ASSIGNMENT → Every line below from the one containing "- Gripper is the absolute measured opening" through the one containing "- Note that" must be transcribed exactly. Omit all lines outside that stretch.
◇ ◇ ◇ ◇
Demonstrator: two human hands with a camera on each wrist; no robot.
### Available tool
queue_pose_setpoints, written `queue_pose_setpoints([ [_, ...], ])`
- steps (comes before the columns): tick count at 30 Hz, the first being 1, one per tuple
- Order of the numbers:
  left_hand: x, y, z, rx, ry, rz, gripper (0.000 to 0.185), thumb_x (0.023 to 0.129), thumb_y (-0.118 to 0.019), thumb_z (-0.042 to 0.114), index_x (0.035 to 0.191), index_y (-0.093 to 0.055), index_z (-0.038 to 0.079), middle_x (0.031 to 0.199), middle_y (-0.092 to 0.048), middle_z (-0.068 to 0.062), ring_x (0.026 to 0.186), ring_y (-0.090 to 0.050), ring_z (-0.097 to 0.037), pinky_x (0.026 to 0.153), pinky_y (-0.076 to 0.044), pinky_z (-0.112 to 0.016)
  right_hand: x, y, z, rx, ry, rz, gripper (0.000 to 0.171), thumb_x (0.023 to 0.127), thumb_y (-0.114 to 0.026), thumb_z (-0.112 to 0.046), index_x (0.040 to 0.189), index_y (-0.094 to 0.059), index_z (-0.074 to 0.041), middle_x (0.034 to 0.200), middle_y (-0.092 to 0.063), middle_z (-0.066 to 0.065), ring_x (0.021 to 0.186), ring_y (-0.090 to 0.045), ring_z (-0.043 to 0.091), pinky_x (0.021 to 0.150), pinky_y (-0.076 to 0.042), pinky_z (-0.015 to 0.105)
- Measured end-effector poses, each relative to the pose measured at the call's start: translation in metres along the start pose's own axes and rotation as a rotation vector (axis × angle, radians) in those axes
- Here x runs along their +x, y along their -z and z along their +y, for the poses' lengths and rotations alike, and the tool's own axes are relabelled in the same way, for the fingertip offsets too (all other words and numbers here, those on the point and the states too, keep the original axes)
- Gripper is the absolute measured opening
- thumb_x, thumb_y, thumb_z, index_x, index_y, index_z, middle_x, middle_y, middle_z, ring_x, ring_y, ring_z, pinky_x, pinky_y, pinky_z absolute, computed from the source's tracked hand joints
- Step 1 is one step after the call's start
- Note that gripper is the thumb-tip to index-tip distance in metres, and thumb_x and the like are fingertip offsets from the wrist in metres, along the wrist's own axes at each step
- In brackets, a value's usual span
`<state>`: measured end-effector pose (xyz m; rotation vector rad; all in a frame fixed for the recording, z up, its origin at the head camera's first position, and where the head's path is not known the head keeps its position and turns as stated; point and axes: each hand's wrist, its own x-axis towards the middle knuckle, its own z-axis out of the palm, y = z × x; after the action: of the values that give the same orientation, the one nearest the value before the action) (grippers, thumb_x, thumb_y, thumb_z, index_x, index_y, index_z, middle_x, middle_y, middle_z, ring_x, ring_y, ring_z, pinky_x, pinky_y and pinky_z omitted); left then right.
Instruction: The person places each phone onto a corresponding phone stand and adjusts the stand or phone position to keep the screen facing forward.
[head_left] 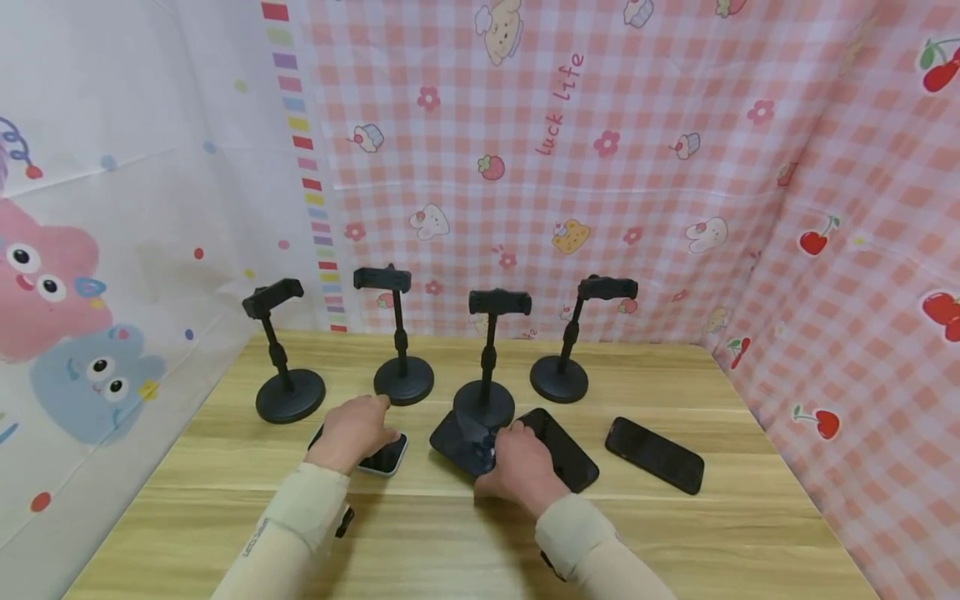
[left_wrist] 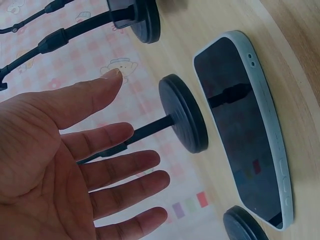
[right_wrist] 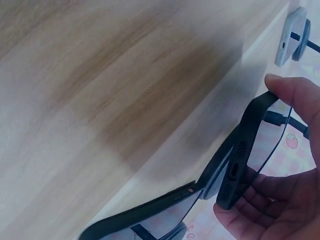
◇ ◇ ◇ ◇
TASK ANSWER →
- Gripper is the absolute measured opening
- thumb_x, thumb_y, thumb_z, index_x, index_y, index_z, middle_x, middle_y, middle_z, ring_x, ring_y, ring_z, pinky_x, pinky_y, pinky_z absolute, computed from the source's tracked hand joints
- Step 1 is one step after the call's start
- Note that gripper is the thumb-tip to index-tip distance in metres, and thumb_x and the like are fingertip offsets from the wrist in metres, along the wrist's own axes at each step

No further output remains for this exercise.